WHAT THE TASK REQUIRES:
All lines of the following material must be written out exactly as they appear.

DATA BLOCK:
● ● ●
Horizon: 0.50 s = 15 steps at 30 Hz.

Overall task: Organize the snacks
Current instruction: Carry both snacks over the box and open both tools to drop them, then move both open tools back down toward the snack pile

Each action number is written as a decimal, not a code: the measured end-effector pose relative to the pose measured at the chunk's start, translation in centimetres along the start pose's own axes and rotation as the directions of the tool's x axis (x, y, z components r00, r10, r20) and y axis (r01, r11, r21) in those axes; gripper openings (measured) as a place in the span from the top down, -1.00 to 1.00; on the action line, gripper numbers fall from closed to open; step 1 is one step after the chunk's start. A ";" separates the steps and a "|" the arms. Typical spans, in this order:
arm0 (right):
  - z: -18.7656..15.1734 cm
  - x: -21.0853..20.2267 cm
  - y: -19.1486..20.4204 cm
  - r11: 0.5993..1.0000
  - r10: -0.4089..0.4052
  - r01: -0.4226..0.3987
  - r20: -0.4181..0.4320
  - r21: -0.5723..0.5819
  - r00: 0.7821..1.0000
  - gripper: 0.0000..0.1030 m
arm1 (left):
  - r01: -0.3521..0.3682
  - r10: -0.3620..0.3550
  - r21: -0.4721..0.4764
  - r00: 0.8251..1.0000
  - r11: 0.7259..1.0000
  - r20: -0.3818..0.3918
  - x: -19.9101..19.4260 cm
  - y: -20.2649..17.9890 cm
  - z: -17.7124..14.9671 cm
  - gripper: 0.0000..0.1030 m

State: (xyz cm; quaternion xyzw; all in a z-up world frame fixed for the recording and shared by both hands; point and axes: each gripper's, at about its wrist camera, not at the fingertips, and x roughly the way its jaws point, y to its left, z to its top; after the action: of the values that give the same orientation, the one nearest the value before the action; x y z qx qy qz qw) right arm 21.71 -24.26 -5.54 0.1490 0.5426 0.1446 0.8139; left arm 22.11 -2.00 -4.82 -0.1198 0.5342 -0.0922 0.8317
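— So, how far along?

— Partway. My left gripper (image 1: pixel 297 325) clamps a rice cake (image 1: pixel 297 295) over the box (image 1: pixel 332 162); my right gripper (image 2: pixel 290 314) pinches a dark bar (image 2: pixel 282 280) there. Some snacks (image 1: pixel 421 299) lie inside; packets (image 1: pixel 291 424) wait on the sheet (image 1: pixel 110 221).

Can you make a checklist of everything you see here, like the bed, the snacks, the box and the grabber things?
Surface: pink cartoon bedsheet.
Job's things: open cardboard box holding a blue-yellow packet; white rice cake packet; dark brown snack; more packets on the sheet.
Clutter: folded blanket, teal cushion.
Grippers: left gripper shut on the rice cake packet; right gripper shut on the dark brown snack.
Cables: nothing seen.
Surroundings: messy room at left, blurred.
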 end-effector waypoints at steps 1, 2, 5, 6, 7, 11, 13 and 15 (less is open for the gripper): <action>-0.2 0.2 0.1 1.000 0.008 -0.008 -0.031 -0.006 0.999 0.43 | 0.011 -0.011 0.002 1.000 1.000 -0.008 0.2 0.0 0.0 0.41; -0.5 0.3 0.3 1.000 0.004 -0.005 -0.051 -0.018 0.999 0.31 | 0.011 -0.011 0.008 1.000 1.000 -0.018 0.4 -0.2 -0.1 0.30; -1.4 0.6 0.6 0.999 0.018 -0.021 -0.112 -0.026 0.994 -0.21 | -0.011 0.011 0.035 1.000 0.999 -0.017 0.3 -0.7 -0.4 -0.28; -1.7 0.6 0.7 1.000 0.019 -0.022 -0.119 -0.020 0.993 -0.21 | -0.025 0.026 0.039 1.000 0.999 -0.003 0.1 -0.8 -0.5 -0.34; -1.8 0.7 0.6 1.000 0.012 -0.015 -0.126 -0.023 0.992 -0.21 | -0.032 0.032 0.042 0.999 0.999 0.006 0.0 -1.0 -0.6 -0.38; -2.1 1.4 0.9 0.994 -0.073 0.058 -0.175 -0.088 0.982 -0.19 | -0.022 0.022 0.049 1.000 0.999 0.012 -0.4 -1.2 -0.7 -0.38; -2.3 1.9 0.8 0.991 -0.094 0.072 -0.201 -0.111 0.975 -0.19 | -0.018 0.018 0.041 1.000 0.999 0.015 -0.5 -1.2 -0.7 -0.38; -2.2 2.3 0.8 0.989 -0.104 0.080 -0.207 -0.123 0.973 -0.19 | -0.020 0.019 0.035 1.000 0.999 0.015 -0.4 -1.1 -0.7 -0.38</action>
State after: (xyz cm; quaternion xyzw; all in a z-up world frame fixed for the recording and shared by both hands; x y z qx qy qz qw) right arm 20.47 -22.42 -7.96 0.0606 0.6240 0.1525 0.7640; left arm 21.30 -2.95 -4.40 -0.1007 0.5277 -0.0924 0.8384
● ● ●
WRITTEN SOLUTION:
Horizon: 0.50 s = 15 steps at 30 Hz.

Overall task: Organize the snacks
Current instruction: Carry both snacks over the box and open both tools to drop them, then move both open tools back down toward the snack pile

Each action number is written as a decimal, not a code: the measured end-effector pose relative to the pose measured at the chunk's start, translation in centimetres along the start pose's own axes and rotation as the directions of the tool's x axis (x, y, z components r00, r10, r20) and y axis (r01, r11, r21) in those axes; gripper openings (measured) as a place in the span from the top down, -1.00 to 1.00; on the action line, gripper numbers fall from closed to open; step 1 is one step after the chunk's start. A ";" separates the steps and a "|" the arms. Typical spans, in this order:
arm0 (right):
  - z: -18.7656..15.1734 cm
  - x: -21.0853..20.2267 cm
  - y: -19.1486..20.4204 cm
  - r11: 0.5993..1.0000
  - r10: -0.4089..0.4052
  - r01: -0.4226..0.3987
  - r20: -0.4181..0.4320
  - r21: -0.5723..0.5819
  - r00: 0.7821..1.0000
  - gripper: 0.0000..0.1030 m
arm1 (left):
  - r01: -0.3521..0.3682
  - r10: -0.3620..0.3550
  - r21: -0.4721..0.4764
  - r00: 0.8251..1.0000
  - r11: 0.7259..1.0000
  - r20: -0.3818..0.3918
  - x: -19.9101..19.4260 cm
  - y: -20.2649..17.9890 cm
  - z: -17.7124..14.9671 cm
  - gripper: 0.0000..0.1030 m

State: (xyz cm; quaternion xyzw; all in a z-up world frame fixed for the recording and shared by both hands; point and axes: each gripper's, at about its wrist camera, not at the fingertips, and x roughly the way its jaws point, y to its left, z to its top; after the action: of the values that give the same orientation, the one nearest the value before the action; x y z qx qy qz qw) right arm 21.71 -24.26 -5.54 0.1490 0.5426 0.1446 0.8139; left arm 22.11 -2.00 -4.82 -0.1198 0.5342 -0.0922 0.8317
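— So, how far along?

— Partway. My left gripper (image 1: pixel 297 325) clamps a rice cake (image 1: pixel 297 295) over the box (image 1: pixel 332 162); my right gripper (image 2: pixel 290 314) pinches a dark bar (image 2: pixel 282 280) there. Some snacks (image 1: pixel 421 299) lie inside; packets (image 1: pixel 291 424) wait on the sheet (image 1: pixel 110 221).

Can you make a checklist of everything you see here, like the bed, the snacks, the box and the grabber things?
Surface: pink cartoon bedsheet.
Job's things: open cardboard box holding a blue-yellow packet; white rice cake packet; dark brown snack; more packets on the sheet.
Clutter: folded blanket, teal cushion.
Grippers: left gripper shut on the rice cake packet; right gripper shut on the dark brown snack.
Cables: nothing seen.
Surroundings: messy room at left, blurred.
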 end-effector waypoints at steps 1, 2, 5, 6, 7, 11, 13 and 15 (less is open for the gripper): <action>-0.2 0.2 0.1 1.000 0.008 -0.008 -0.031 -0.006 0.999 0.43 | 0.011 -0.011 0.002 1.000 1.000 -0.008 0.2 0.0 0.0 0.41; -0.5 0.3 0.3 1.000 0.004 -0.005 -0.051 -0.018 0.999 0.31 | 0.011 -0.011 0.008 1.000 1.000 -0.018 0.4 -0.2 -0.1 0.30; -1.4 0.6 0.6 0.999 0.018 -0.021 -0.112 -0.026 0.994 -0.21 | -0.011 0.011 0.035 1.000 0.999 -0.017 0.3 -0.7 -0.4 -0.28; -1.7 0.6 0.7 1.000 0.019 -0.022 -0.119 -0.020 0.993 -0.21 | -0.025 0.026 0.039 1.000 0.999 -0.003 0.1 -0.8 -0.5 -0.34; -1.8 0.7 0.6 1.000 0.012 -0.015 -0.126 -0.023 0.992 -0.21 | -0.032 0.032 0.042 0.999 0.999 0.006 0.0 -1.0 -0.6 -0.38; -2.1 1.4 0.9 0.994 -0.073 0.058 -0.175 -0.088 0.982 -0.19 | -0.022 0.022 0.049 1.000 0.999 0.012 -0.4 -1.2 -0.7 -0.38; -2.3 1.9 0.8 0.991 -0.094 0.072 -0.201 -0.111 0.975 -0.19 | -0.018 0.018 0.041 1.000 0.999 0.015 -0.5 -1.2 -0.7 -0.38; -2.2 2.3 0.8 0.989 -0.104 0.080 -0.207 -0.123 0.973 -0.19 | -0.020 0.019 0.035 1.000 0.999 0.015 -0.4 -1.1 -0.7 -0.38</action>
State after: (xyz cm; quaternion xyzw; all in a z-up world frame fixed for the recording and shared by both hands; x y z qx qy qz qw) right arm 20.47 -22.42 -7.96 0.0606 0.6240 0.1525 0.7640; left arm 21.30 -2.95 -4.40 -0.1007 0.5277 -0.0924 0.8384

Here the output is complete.